SUPPLIED MATERIAL:
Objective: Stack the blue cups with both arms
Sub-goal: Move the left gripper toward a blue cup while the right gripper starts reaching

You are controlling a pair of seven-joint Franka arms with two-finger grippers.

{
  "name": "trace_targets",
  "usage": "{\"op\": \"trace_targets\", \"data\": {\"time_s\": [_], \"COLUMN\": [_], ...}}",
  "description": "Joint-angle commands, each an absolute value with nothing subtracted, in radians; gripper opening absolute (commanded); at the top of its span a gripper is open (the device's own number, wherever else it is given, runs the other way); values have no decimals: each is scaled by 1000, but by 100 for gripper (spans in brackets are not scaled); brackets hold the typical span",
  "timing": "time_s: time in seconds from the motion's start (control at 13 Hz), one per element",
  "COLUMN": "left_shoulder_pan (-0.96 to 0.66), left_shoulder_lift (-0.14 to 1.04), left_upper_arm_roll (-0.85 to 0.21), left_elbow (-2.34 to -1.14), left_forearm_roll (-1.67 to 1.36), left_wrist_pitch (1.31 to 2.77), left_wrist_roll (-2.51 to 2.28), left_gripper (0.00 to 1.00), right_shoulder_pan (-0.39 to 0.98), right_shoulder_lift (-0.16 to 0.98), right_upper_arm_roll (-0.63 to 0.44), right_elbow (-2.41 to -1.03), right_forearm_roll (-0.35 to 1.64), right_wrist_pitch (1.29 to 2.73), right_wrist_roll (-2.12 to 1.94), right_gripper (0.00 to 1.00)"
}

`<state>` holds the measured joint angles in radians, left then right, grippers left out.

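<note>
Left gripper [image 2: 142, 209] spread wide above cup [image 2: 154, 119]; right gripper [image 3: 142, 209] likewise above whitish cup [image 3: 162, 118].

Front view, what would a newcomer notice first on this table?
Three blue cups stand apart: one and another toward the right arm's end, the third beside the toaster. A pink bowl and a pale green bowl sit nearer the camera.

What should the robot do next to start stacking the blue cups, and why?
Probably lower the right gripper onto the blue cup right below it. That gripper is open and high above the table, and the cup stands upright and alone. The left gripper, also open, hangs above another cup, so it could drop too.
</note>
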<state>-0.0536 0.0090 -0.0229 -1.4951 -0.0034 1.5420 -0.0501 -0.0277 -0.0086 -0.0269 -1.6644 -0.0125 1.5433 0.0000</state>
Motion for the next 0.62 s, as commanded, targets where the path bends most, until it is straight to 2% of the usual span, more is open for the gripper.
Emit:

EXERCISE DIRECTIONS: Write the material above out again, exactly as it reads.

REPLY TO THE EXERCISE:
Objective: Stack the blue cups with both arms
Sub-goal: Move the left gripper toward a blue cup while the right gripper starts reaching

You are controlling a pair of seven-joint Franka arms with two-finger grippers.

{
  "name": "trace_targets",
  "usage": "{\"op\": \"trace_targets\", \"data\": {\"time_s\": [_], \"COLUMN\": [_], ...}}",
  "description": "Joint-angle commands, each an absolute value with nothing subtracted, in radians; gripper opening absolute (commanded); at the top of its span a gripper is open (the device's own number, wherever else it is given, runs the other way); values have no decimals: each is scaled by 1000, but by 100 for gripper (spans in brackets are not scaled); brackets hold the typical span",
  "timing": "time_s: time in seconds from the motion's start (control at 13 Hz), one per element",
  "COLUMN": "left_shoulder_pan (-0.96 to 0.66), left_shoulder_lift (-0.14 to 1.04), left_upper_arm_roll (-0.85 to 0.21), left_elbow (-2.34 to -1.14), left_forearm_roll (-1.67 to 1.36), left_wrist_pitch (1.31 to 2.77), left_wrist_roll (-2.51 to 2.28), left_gripper (0.00 to 1.00), right_shoulder_pan (-0.39 to 0.98), right_shoulder_lift (-0.16 to 0.98), right_upper_arm_roll (-0.63 to 0.44), right_elbow (-2.41 to -1.03), right_forearm_roll (-0.35 to 1.64), right_wrist_pitch (1.29 to 2.73), right_wrist_roll (-2.12 to 1.94), right_gripper (0.00 to 1.00)"
}

`<state>` holds the measured joint angles in radians, left then right, grippers left out.

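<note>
Left gripper [image 2: 142, 209] spread wide above cup [image 2: 154, 119]; right gripper [image 3: 142, 209] likewise above whitish cup [image 3: 162, 118].

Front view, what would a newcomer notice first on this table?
Three blue cups stand apart: one and another toward the right arm's end, the third beside the toaster. A pink bowl and a pale green bowl sit nearer the camera.

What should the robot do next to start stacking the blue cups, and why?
Probably lower the right gripper onto the blue cup right below it. That gripper is open and high above the table, and the cup stands upright and alone. The left gripper, also open, hangs above another cup, so it could drop too.
</note>
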<state>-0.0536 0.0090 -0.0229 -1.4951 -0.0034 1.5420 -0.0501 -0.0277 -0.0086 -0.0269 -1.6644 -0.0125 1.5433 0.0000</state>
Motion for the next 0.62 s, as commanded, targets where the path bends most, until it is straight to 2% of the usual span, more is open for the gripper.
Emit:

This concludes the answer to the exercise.